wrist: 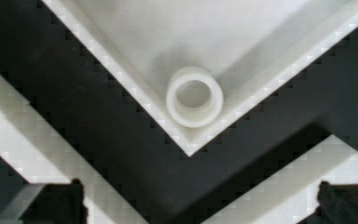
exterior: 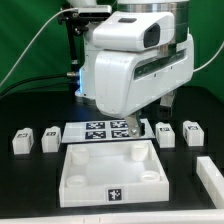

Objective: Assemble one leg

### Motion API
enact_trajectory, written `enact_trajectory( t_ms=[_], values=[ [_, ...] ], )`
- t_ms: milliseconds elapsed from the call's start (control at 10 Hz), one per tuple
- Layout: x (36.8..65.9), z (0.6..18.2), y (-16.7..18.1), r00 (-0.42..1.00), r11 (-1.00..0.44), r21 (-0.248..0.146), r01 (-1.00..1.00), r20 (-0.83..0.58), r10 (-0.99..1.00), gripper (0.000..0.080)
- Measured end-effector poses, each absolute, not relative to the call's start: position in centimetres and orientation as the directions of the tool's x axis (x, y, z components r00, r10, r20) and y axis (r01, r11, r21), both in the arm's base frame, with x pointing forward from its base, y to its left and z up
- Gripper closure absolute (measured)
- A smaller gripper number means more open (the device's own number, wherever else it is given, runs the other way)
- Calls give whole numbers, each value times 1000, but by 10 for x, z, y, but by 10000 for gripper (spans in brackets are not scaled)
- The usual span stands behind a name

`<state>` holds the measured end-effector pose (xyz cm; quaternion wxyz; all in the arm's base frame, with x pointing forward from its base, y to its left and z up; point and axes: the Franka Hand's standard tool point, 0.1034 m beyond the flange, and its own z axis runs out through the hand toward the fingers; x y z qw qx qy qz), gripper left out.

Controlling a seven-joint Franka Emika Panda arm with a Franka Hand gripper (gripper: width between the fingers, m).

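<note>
Claw (wrist: pixel 190 207) hanging open, empty, above tray (exterior: pixel 80 187) corner socket (wrist: pixel 195 97) — I'm seeing each leg (exterior: pixel 165 132) lying loose beside tray — none seated, everything remaining.

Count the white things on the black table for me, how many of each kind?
Legs: 4
Square tray piece: 1
Marker board: 1
White piece, cut off at the exterior view's right edge: 1
Total: 7
</note>
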<state>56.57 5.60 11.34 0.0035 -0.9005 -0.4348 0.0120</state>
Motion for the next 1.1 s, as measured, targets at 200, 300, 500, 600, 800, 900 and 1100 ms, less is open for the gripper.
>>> enact_trajectory(
  t_ms=[200, 300, 500, 600, 800, 900, 1100],
  values=[
    [566, 113, 56, 622, -622, -17, 783, -19, 783, 150],
    [566, 113, 56, 621, -622, -17, 783, -19, 783, 150],
    [554, 108, 57, 512, -512, 3, 859, 1, 859, 150],
    [526, 99, 50, 321, -321, 8, 947, 2, 947, 150],
    [487, 84, 29, 64, -64, -3, 998, 0, 998, 150],
    [474, 75, 18, -107, 108, -2, 994, 3, 994, 150],
    [455, 51, 4, -156, 156, -21, 988, 17, 988, 150]
  ],
)
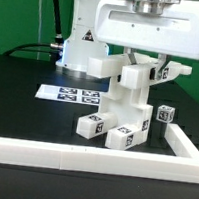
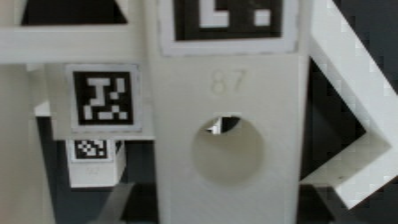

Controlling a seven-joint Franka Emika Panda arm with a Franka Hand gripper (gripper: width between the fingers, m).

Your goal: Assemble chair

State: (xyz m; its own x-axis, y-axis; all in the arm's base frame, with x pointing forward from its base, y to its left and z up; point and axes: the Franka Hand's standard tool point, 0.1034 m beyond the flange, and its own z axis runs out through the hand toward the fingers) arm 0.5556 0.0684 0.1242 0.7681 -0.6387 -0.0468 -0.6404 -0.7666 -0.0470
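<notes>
Nearest the lens runs the long white border rail point(image 1: 40, 157), crossing the foreground of the exterior view and turning back along the exterior view's right. Inside that corner, on the black table point(image 1: 15, 112), stands the partly built chair point(image 1: 121, 115): a cluster of blocky white pieces with a wider block on top, its lower pieces showing black-and-white tags toward the camera. It sits just to the exterior view's right of the marker board point(image 1: 73, 94), which lies flat on the table. A loose block point(image 1: 164, 113) with a tag rests apart from the chair, further to the exterior view's right, close to the rail.

From above, the gripper point(image 1: 143, 68) reaches down over the chair, its dark fingers point(image 1: 127, 60) on either side of the topmost block, and it appears closed on that block. Behind, the white robot base point(image 1: 79, 47) stands beyond the marker board.

Up close in the wrist view, a flat white face of the chair point(image 2: 222, 120) fills most of the picture, with a rounded recess in it and a faint raised figure near it; tagged parts lie beside and beyond it
</notes>
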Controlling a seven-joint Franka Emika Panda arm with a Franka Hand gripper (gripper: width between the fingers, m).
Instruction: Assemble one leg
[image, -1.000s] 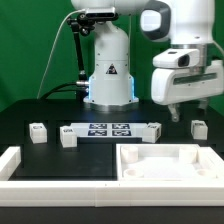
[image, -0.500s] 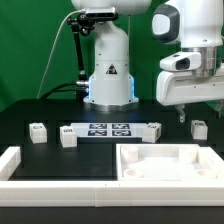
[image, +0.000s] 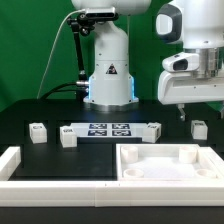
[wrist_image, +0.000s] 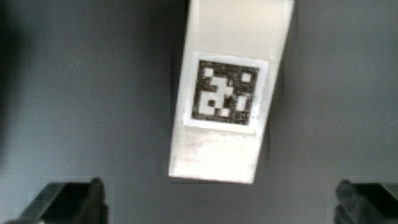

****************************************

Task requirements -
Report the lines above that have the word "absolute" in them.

Solution -
- Measured end-effector poses, each absolute, not relative to the call's start: position in centimetres and orientation as the directions of the tool's x axis (x, y, z components r00, r10, r20) and y axis (r01, r11, r21), both in the arm's base frame, with x pointing forward from its base, y to its left and z up
- Gripper closure absolute (measured)

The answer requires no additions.